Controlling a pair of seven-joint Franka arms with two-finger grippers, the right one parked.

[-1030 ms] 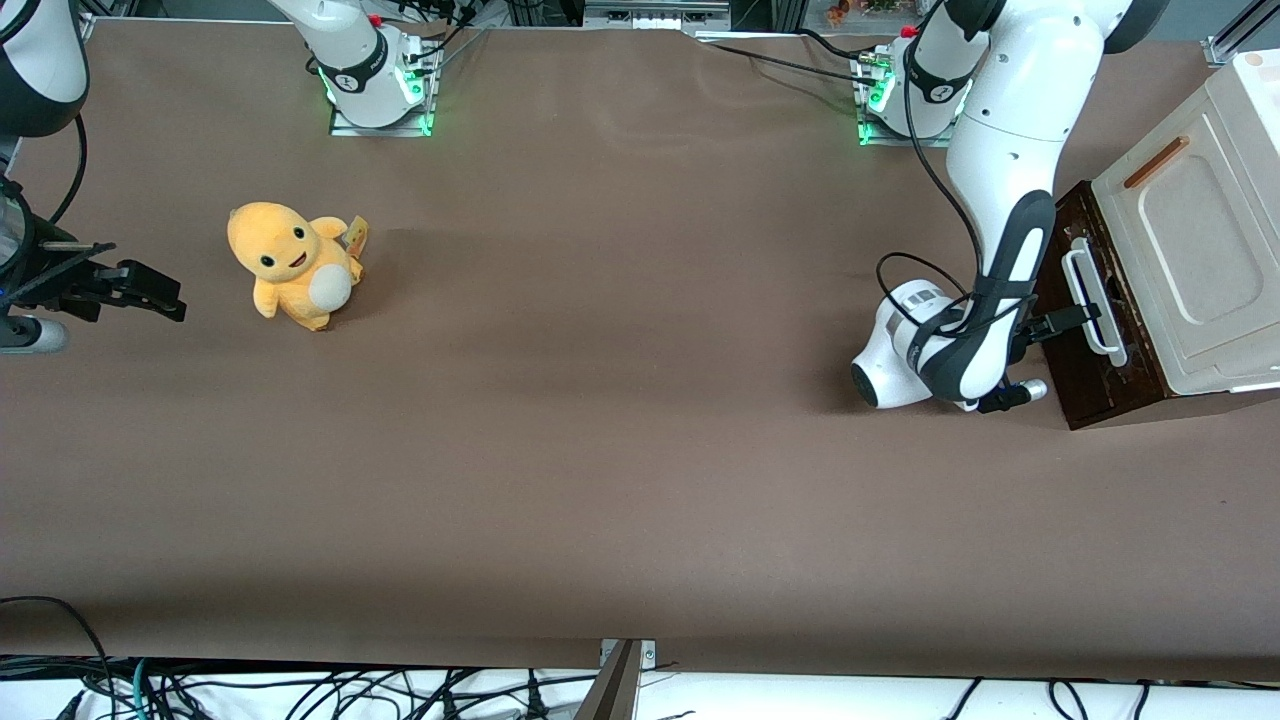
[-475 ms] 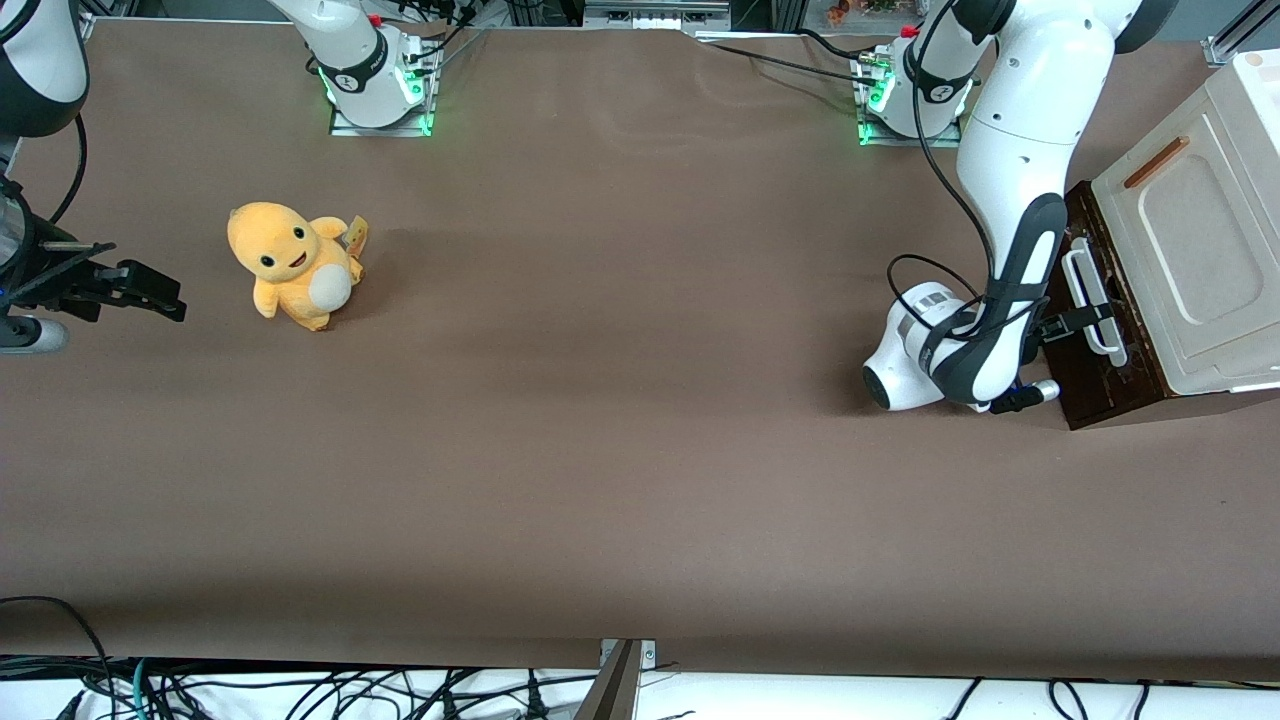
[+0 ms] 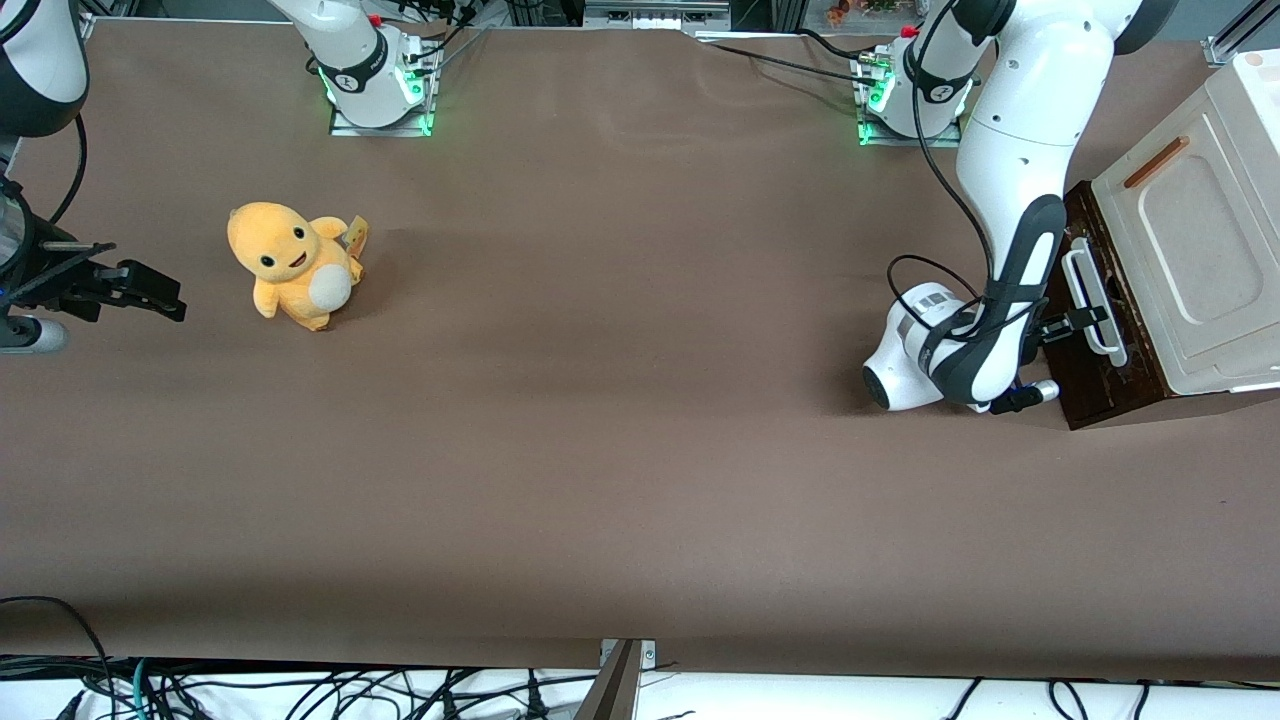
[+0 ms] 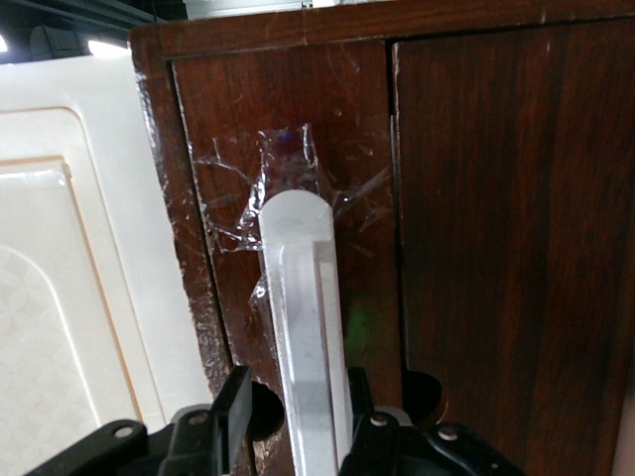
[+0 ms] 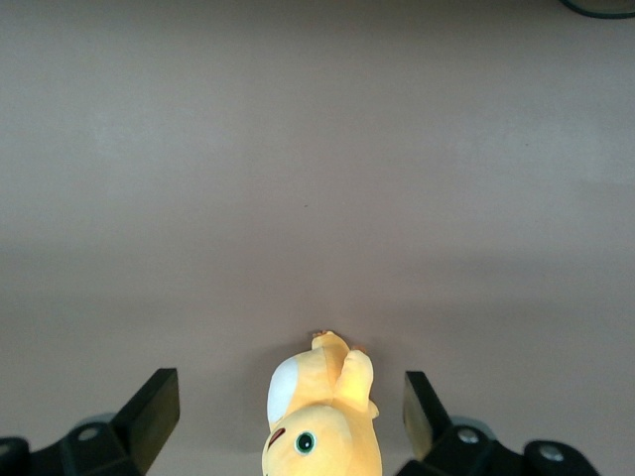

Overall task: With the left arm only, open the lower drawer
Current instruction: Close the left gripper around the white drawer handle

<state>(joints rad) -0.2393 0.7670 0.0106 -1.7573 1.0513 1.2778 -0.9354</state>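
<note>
Gripper of left arm clamped on handle of lower drawer; fingers straddle bar.

A robotics lab: a brown-covered bench with two arm bases bolted on and glowing green, aluminium framing at one corner, and tangled cables along its near edge.

No readable text, labels, brand names, numbers or signs anywhere. The plush toy carries a small tag at its 2 o'clock edge, but no print on it can be made out.
</note>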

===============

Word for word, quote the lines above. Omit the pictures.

(Response to the exercise):
Controlling a pair of seven-joint Franka arms with two-finger grippers, the right one parked.

[-1030 ms] 
[-475 ms] 
[+0 ms] 
[+0 ms] 
[+0 ms] 

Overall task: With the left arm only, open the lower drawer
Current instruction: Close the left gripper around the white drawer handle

<state>(joints rad) -0.2393 0.7670 0.0106 -1.7573 1.0513 1.2778 -0.9354</state>
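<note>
Gripper of left arm clamped on handle of lower drawer; fingers straddle bar.

A robotics lab: a brown-covered bench with two arm bases bolted on and glowing green, aluminium framing at one corner, and tangled cables along its near edge.

No readable text, labels, brand names, numbers or signs anywhere. The plush toy carries a small tag at its 2 o'clock edge, but no print on it can be made out.
</note>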

The exercise contains nothing more.